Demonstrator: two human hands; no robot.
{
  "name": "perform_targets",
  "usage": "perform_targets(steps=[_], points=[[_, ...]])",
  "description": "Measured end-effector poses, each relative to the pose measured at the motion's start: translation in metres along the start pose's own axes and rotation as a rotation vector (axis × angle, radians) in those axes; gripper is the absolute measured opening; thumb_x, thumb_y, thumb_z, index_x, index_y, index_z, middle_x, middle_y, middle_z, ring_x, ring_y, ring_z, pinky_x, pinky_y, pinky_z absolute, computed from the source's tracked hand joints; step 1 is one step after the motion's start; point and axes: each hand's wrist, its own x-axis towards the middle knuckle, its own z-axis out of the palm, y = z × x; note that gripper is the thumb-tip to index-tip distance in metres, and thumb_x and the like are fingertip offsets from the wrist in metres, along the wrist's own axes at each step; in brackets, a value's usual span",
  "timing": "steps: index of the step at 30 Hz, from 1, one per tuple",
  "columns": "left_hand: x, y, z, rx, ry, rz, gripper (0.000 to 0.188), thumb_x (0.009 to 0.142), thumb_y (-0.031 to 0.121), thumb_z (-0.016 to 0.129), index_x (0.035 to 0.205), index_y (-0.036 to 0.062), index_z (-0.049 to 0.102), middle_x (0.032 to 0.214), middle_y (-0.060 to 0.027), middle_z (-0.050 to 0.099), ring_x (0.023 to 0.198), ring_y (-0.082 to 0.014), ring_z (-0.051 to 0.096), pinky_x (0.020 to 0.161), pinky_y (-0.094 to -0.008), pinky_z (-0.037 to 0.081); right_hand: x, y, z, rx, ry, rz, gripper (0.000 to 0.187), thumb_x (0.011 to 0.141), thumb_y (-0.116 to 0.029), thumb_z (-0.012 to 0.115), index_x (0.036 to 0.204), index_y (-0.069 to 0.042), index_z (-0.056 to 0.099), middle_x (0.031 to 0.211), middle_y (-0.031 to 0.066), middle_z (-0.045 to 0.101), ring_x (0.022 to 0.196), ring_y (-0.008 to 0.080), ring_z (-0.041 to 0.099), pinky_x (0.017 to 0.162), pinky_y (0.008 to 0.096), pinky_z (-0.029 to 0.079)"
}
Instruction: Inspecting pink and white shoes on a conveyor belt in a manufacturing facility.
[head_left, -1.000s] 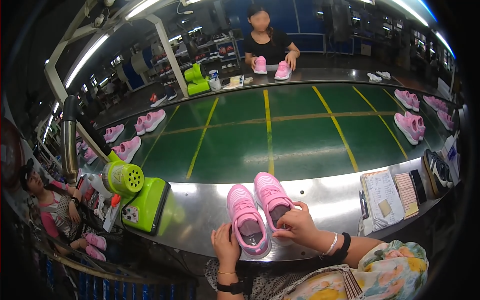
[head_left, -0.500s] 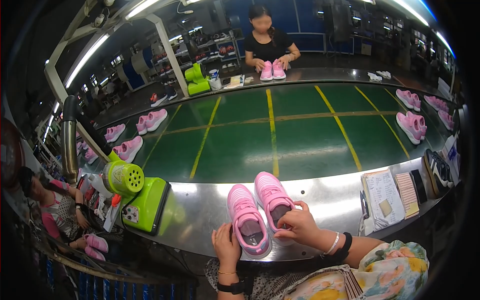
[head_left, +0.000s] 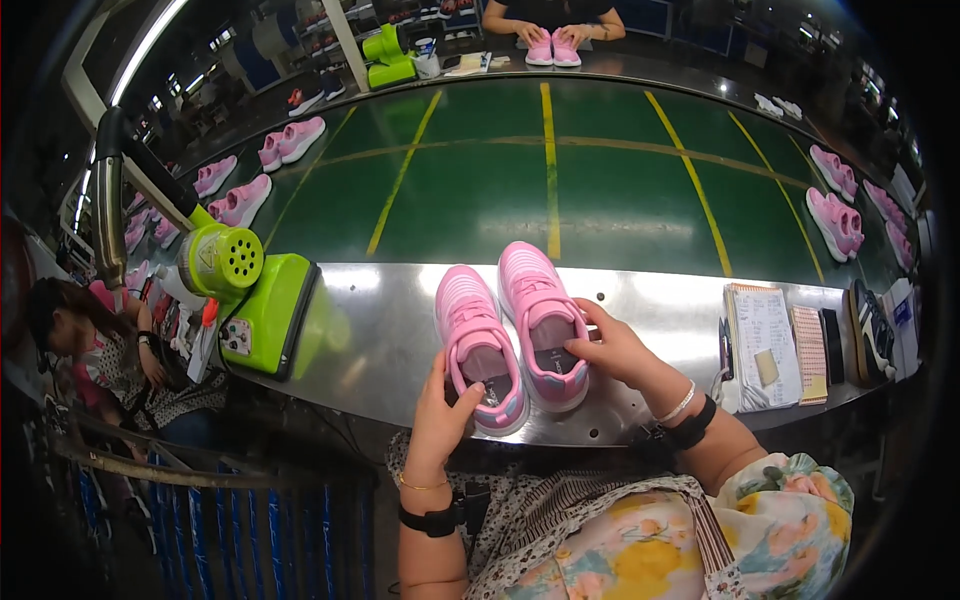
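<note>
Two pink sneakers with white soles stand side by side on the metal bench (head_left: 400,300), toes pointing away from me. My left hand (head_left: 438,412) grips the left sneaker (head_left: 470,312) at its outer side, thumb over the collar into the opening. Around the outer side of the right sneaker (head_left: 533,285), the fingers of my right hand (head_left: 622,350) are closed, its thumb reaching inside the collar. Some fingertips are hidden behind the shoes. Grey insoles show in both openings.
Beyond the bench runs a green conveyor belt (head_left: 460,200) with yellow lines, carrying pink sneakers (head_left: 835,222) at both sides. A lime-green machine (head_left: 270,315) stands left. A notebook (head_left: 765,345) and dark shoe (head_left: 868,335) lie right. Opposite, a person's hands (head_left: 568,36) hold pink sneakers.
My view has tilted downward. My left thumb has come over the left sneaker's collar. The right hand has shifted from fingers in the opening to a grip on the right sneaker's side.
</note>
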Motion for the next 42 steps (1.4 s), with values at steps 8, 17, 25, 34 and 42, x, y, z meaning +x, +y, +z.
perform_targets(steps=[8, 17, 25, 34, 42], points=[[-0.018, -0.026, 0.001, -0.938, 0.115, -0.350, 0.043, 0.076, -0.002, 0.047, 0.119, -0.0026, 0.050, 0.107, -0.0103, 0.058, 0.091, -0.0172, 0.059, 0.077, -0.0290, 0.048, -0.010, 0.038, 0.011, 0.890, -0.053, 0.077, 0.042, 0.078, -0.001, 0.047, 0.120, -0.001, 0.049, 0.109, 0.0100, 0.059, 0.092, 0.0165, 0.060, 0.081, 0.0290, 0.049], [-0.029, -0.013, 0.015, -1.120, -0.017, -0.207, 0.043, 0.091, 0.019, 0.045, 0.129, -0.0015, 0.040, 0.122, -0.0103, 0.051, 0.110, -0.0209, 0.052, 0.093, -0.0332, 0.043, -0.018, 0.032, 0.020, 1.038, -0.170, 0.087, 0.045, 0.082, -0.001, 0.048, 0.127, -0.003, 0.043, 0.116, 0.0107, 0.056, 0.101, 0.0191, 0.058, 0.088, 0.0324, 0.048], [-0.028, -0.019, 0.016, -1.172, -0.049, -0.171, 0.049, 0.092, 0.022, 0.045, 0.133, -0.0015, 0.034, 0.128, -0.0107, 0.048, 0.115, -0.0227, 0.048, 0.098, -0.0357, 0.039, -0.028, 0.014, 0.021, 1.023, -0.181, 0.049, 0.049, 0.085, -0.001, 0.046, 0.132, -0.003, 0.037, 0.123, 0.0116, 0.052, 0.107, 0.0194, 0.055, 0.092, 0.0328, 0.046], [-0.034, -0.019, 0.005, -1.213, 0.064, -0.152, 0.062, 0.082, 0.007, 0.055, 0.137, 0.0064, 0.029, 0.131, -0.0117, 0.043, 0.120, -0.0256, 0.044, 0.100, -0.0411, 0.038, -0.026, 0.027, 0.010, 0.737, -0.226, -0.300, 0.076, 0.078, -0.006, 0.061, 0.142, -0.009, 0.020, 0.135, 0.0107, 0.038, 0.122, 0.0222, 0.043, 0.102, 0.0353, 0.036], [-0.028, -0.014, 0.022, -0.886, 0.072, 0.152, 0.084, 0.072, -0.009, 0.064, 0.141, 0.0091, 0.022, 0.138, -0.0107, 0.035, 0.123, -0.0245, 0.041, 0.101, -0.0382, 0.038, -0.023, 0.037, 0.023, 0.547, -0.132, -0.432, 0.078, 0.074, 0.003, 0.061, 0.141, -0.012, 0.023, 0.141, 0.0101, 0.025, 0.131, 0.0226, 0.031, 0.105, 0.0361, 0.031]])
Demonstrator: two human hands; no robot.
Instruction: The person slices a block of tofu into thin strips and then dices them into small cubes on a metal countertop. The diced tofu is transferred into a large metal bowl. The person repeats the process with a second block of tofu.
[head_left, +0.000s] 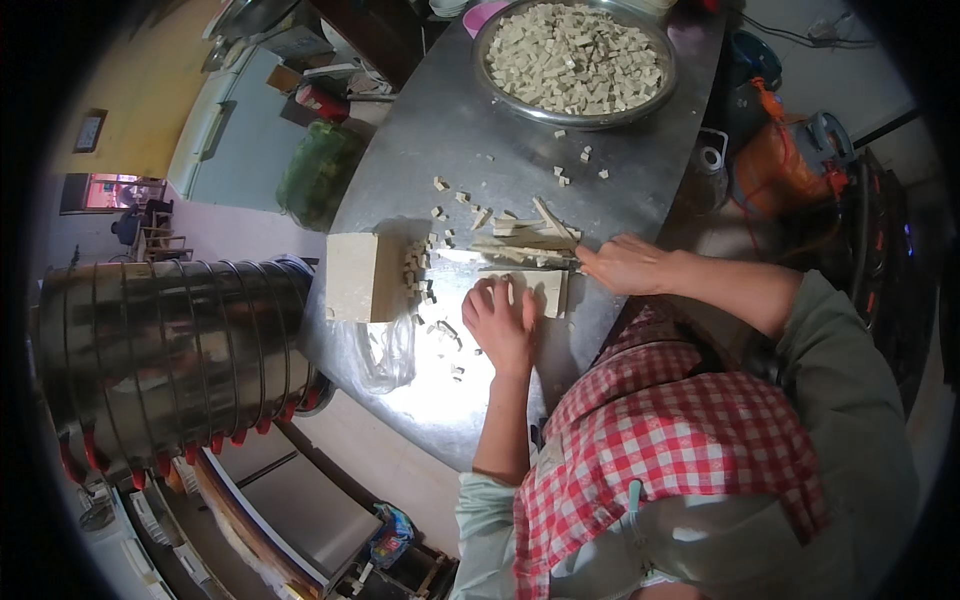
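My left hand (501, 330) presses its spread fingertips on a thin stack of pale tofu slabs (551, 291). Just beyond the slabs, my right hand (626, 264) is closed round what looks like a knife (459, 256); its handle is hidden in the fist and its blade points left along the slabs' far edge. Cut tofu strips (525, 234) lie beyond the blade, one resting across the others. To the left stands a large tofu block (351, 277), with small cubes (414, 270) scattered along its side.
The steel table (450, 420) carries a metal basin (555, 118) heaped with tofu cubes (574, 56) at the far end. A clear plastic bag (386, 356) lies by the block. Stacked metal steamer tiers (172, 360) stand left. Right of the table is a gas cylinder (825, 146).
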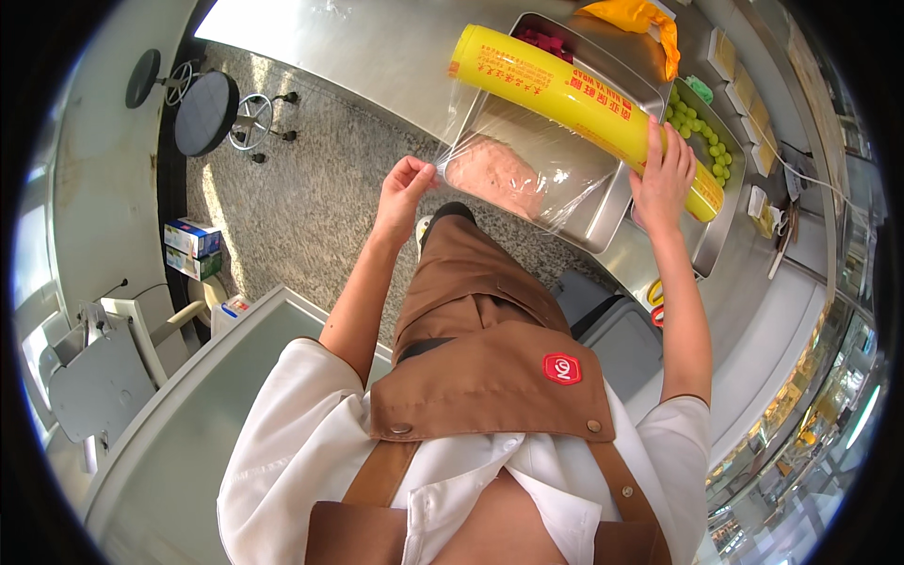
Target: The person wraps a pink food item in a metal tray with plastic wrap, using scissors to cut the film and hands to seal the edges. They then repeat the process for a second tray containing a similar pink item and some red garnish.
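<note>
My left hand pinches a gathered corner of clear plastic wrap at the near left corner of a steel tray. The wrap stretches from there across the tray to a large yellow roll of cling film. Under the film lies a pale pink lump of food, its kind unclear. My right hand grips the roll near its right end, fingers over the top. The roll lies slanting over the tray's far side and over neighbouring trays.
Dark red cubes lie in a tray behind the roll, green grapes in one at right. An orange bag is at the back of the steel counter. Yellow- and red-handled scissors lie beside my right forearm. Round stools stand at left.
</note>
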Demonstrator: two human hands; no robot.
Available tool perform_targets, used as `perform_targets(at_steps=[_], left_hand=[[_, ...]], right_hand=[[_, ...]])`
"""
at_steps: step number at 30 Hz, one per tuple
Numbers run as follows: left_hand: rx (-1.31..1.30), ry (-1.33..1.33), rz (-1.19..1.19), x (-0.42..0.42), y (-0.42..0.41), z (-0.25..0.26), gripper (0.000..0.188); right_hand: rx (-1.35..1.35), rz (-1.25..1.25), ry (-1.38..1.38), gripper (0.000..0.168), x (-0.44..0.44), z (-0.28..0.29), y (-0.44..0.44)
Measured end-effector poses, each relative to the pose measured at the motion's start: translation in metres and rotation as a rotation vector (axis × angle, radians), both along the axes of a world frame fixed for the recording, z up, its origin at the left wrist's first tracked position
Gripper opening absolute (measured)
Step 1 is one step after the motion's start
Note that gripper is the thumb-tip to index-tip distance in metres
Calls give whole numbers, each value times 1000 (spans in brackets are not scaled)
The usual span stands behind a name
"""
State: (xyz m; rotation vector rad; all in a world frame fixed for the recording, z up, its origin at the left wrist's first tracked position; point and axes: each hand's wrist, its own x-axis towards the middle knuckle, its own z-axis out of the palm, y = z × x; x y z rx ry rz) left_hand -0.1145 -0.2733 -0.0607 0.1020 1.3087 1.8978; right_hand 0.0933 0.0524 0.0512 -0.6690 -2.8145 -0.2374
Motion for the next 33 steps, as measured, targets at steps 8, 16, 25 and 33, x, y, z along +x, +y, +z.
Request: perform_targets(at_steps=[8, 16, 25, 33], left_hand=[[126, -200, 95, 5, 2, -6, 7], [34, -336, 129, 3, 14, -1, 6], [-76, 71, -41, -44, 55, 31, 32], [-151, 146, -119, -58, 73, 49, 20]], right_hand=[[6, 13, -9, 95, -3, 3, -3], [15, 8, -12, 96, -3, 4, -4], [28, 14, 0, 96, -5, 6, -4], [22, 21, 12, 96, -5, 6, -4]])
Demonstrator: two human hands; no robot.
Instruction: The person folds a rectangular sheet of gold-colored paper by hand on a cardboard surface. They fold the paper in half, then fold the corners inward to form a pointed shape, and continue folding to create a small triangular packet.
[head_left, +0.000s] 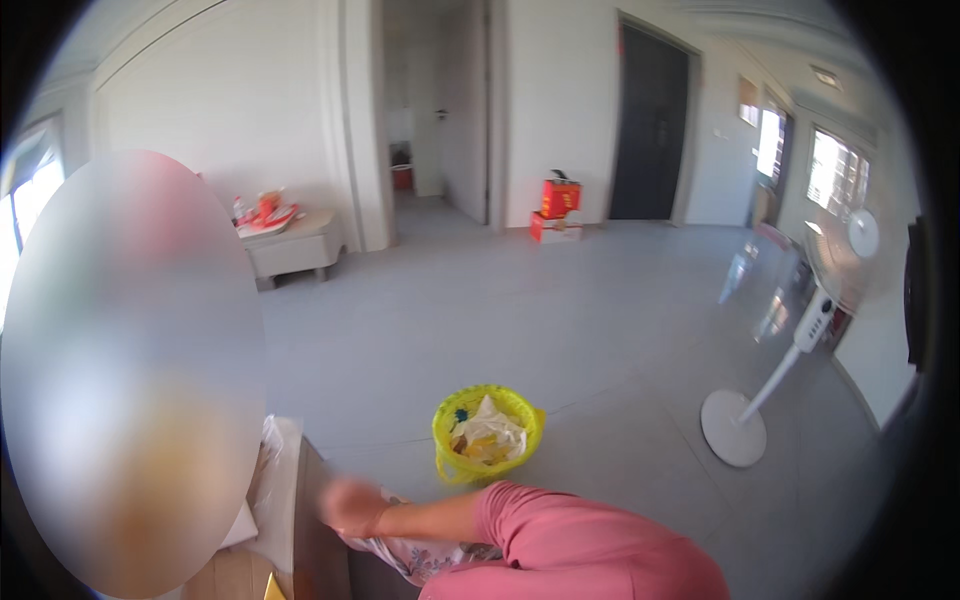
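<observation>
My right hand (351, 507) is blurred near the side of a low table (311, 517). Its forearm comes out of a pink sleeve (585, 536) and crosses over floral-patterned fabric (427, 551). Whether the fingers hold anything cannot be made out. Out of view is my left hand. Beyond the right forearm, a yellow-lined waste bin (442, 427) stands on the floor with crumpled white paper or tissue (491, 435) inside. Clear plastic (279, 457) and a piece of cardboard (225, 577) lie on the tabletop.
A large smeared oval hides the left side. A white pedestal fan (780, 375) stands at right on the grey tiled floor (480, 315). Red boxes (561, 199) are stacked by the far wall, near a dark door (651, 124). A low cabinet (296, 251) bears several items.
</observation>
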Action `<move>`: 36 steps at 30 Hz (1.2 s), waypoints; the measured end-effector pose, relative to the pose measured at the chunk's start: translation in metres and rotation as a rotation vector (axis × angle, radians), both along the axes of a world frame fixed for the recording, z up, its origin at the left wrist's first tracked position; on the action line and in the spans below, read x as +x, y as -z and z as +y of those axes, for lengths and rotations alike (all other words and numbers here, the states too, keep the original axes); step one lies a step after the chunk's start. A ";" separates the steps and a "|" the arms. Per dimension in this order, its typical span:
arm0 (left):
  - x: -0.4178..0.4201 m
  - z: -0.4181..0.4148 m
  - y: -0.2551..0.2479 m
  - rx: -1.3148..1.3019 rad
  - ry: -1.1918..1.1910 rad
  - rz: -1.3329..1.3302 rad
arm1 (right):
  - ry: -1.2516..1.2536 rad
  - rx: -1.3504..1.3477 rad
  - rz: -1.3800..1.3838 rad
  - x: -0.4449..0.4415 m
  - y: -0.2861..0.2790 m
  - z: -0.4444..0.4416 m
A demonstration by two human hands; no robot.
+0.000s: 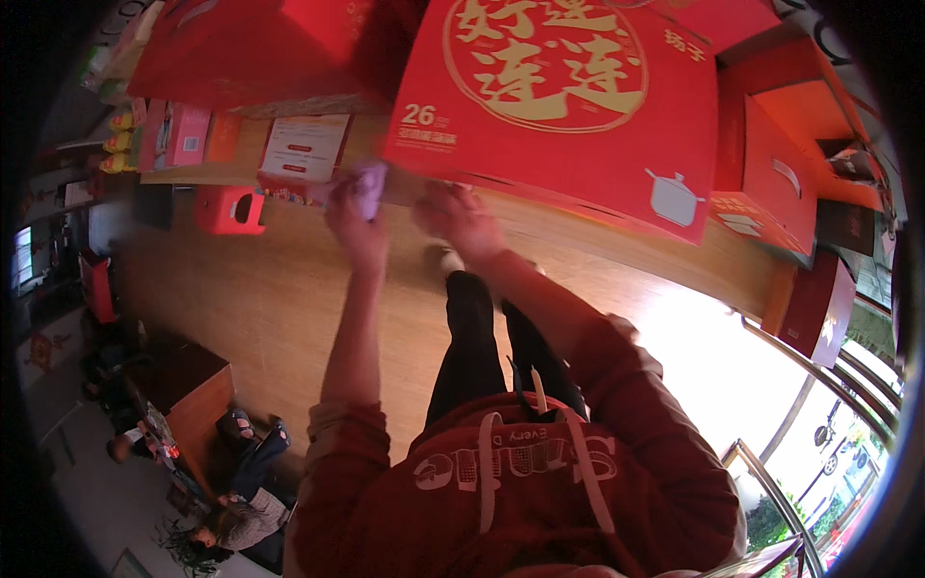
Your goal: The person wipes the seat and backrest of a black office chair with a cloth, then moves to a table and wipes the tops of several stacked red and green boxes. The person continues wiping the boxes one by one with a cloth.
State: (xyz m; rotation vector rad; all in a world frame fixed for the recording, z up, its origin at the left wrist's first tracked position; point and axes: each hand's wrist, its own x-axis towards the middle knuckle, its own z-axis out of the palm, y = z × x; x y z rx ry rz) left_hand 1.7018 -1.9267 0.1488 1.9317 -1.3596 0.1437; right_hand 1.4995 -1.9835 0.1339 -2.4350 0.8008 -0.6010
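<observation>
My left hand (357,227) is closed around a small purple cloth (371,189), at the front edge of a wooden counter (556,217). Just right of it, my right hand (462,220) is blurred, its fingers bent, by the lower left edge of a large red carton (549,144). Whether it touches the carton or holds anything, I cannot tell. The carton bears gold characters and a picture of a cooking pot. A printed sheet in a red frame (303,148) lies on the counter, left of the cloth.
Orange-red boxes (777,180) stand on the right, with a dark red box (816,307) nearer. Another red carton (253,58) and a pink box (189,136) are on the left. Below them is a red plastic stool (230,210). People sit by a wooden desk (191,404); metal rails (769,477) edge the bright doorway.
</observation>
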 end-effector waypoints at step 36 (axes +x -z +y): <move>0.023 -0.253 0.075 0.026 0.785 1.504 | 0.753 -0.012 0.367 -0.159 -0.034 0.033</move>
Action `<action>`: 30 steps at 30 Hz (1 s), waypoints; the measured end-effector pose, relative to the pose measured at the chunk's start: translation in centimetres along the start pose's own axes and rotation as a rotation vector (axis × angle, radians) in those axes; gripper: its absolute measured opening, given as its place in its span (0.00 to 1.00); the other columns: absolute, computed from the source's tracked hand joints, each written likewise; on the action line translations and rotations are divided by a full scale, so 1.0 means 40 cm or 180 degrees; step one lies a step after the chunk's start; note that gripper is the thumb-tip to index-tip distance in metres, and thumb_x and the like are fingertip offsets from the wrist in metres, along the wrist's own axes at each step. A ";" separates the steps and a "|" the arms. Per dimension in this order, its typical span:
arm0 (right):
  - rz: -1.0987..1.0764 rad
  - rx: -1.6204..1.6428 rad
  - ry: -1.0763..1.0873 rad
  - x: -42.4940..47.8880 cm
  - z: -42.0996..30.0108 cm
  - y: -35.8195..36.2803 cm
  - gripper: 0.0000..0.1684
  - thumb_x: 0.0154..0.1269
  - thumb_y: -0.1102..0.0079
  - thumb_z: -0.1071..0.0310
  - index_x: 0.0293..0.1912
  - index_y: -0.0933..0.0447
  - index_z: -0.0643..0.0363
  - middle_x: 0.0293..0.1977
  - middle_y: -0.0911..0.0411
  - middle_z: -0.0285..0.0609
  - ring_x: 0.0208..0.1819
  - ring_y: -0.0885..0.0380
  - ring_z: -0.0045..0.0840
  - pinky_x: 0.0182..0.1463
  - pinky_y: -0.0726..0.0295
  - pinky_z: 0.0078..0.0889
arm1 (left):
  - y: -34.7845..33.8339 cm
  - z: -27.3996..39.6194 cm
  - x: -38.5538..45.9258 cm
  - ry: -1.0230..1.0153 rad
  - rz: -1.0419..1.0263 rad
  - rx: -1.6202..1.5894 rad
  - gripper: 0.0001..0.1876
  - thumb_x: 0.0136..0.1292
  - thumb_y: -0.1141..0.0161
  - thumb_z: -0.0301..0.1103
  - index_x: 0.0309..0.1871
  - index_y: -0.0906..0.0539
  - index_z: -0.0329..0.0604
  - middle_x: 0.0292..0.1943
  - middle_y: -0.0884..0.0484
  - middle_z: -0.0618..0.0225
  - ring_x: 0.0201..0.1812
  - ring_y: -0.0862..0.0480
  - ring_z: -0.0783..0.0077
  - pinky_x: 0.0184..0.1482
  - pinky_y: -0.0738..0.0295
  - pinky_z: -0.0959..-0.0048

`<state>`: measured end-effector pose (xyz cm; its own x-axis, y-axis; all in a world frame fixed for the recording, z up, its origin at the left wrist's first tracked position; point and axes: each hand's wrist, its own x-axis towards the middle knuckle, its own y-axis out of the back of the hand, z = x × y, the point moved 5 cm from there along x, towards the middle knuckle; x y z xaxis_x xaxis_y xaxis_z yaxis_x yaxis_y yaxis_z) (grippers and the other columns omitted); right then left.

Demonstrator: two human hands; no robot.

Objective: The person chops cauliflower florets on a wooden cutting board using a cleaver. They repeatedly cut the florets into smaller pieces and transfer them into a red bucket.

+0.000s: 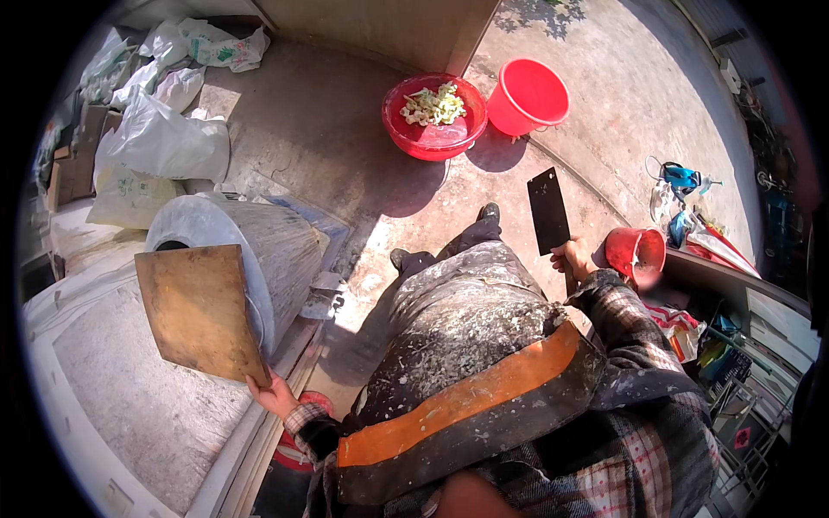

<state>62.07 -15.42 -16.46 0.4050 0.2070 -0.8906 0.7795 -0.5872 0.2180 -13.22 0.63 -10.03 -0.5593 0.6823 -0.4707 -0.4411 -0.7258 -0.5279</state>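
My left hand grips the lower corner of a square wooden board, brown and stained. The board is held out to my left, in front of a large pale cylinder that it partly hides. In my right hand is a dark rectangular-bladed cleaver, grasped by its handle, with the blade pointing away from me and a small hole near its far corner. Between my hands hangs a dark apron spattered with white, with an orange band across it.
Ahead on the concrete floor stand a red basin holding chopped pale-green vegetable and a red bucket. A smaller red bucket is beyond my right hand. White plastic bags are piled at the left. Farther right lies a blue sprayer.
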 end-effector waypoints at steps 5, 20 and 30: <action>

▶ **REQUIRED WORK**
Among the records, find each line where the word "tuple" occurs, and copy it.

▶ **SOLUTION BELOW**
  "timing": "steps: index of the step at 30 Hz, from 1, one per tuple",
at_steps: step number at 30 Hz, one per tuple

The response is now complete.